Appel pour un renouveau générationnel dans la classe politique européenne
Les prochaines élections européennes ne sauraient se résumer à un simple conflit générationnel. L’urgence est toute autre, l’UE est menacée dans son existence même. Dernière avanie en date: les sondages pour les Européennes laissent entrevoir un résultat électoral désastreux pour la construction de son unité politique, laquelle est le fruit de plusieurs décennies d’un effort commun et, précisément, pluri-générationnel. Partout, ou presque, un parti contestataire va incarner la 3e force politique, si ce n’est la 1ère comme ce sera peut-être le cas en France, et on observe une génération de leaders pétrifiée à l’idée d’affronter cette vague sombre. Tout simplement parce que cette génération-là s’est forgée dans des postulats qui ont été emportés avec le siècle: la croyance en un projet européen linéaire (la méthode Monnet comme chemin de Damas menant à l’unité européenne), la conviction que les conditions idéologiques de la paix de 1945 marquait la fin de l’histoire morcelée et violente du continent et enfin l’idée que l’on pouvait intégrer l’Europe, notamment au plan économique et monétaire, à coût politique constant (on garde nos bonnes vieilles habitudes nationales).

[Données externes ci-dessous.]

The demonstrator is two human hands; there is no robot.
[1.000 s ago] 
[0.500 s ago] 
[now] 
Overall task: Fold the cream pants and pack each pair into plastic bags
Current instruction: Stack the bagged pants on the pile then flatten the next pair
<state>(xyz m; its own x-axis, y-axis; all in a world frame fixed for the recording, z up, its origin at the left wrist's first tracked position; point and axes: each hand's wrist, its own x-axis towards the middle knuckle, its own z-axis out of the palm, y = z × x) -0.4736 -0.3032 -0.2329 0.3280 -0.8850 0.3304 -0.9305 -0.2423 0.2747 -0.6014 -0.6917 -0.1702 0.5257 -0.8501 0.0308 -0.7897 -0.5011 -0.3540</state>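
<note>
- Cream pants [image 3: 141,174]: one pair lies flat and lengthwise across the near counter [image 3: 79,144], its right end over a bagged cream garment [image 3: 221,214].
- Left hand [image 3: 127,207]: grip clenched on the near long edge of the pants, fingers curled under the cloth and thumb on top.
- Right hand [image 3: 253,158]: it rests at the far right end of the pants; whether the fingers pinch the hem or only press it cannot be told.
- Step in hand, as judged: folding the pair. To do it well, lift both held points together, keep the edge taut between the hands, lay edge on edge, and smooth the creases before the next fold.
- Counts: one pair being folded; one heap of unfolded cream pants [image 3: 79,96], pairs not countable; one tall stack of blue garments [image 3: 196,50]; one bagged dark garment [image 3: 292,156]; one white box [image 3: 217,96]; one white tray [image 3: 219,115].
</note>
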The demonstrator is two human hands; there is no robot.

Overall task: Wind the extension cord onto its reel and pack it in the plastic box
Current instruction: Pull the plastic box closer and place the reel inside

Les certitudes d’hier ont laissé place à une immense confusion. Les discours non dénués de fondement, mais mécaniques (ah, le franco-allemand qui ne résout pas tout, surtout à 28, mais qui fait toujours chic! Ah, les déclarations enflammées sur l’Europe de la paix quand 90% des électeurs n’ont pas connu la guerre, un escabeau d’élévation morale pour nain politique, etc.), masquent difficilement l’absence de projet politique. Pourquoi? La politique, même à notre époque du nomadisme connecté, c’est le temps long et les constructions politiques n’essaiment qu’à l’épreuve d’engagements tout aussi durables. Et l’Europe a ceci de cruelle que sa complexité est un terrible révélateur des insuffisances des politiques peu investis. En matière européenne, c’est de désertion, le plus souvent, dont il s’agit.
La relève ne se décrète pas, elle s’incarne, dit-on. Encore faut-il que ceux qui expriment des convictions nouvelles puissent prendre la parole. Les partis, hyper professionnalisés, privatisent l’élection pour en faire un jeu de structure(s) au détriment du pluralisme d’expressions. En France, pays révolutionnaire par excès de conformisme, la tendance est d’autant plus forte que les vieux au pouvoir veulent voir du jeune partout, sauf à leur place. C’est la sclérose à tous les étages. Ne nous trompons pas, les partis sont essentiels à la démocratie mais leur logique de sélection interne ne doit pas les détourner de leur rôle démocratique: être le réceptacle des aspirations de la société. Il faut ouvrir!
L’Europe a un besoin crucial d’être incarnée et doit être portée par une nouvelle génération de leaders. Les élections européennes approchent, n’attendons pas le réveil brutal d’un Parlement composé pour un tiers de nostalgiques des errements passés. Il faut renouveler le discours politique, sur le fond comme sur la forme. Cela ne se fera pas par ceux plusieurs fois élus pour un même résultat, et qui pourtant s’accrochent obstinément, et pas davantage par ceux, plus jeunes à l’état civil, qui les suivent dans les mêmes savates confortables, prompts à ânonner les mêmes incantations. Notre pays et l’Europe méritent bien mieux; il faut donner sa chance à la génération qui est née avec la crise et qui est donc la première concernée par sa résolution. Mesdames et Messieurs les élus récidivistes, vous avez ardemment poursuivi une carrière; donnez-lui une dimension historique en permettant la seule voie possible pour un renouveau effectif: faites place à la relève! Et que passe le destin.
Jérôme Cloarec, Camille Roux (respectivement Président et Vice-Présidente de l’Atelier Europe, think-tank indépendant), Thomas Houdaillle (Délégué Général de « Nous Citoyens »).